Мелкий дождь просачивался сквозь густые кроны высоких деревьев и монотонно стучал по широким, как зонтики, листьям. Шум дождя благоприятствовал затее двух авантюристов, решивших застать врасплох сидевших в засаде испанцев. Услышать в его шуме осторожные шаги можно было только с большим трудом. Внезапно гасконец, который шел пригнувшись к земле, услышал голоса, доносившиеся из-за стены зелени.
— Tonnerre!.. — удивился Мендоса и остановился. — У вас, басков, и в самом деле исключительное чутье. И вот мы натолкнулись на поджидающих нас испанцев.
— Я же тебе говорил, — ответил флибустьер. — Будем атаковать?

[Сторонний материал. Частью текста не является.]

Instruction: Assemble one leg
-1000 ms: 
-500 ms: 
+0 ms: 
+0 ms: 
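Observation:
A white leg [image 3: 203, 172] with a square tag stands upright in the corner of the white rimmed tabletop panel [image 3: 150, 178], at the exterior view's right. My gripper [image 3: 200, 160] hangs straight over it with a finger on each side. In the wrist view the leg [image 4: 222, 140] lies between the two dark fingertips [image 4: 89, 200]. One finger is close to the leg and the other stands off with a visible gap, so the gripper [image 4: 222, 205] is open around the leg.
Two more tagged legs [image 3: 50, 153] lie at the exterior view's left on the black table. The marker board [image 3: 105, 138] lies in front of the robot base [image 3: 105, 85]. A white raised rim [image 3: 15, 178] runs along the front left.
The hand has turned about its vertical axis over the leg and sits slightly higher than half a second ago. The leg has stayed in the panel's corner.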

— Стой, дружище! Здесь дело нешуточное. Гасконцы дерутся великолепно, потому что, нравится тебе или нет, они делят с итальянцами славу самых грозных фехтовальщиков в Европе, однако они вовсе не желают подставляются под пули, чтобы быть подстреленными, как дрозды. Мы здесь — и преотлично. Давай спровоцируем их, и может быть, мы откроем засаду еще более худшую. Ложись и предоставь мне свободу действий.
Гасконец сорвал лист, быстро скрутил его в форме рожка, потом извлек, неизвестно как, несколько высоких нот. Вскоре невдалеке от музыканта послышался ружейный выстрел, за которым последовали еще два, четыре выстрела — да целая яростная канонада. Дон Баррехо и Мендоса буквально вросли в землю посреди высокой травы, полностью их прикрывшей, а над ними проносился, как они чувствовали, настоящий ураган зарядов.
Флибустьеры в лагере вскочили на ноги и открыли ответный огонь, а затем с привычной для себя безумной смелостью бросились вперед, не обращая внимания на бушевавшую впереди бурю.
Испанцы догадались, что загодя подготовленная засада раскрыта, а поскольку они никоим образом не испытывали желания сойтись в рукопашную с этими ужасными людьми, которых считали, как мы уже сказали, детьми Вельзевула, им не оставалось ничего другого, кроме как искать спасения, рассеявшись по склонам лощины.
— Стойте, друзья!.. — закричал дон Баррехо, увидев приближавшихся скорым шагом флибустьеров. — У нас же не испанские шкуры, поэтому будьте осторожны.
Буттафуоко, возглавлявший первую роту, увидел перед собой двоих авантюристов.
— О, мои буяны! — обрадовался он. — Я предполагал, что вы попытаетесь выкинуть какую-нибудь штучку.
— Которая вас спасла от засады, — ответил Мендоса. — Если бы не мы, вы бы попали в смертельную ловушку.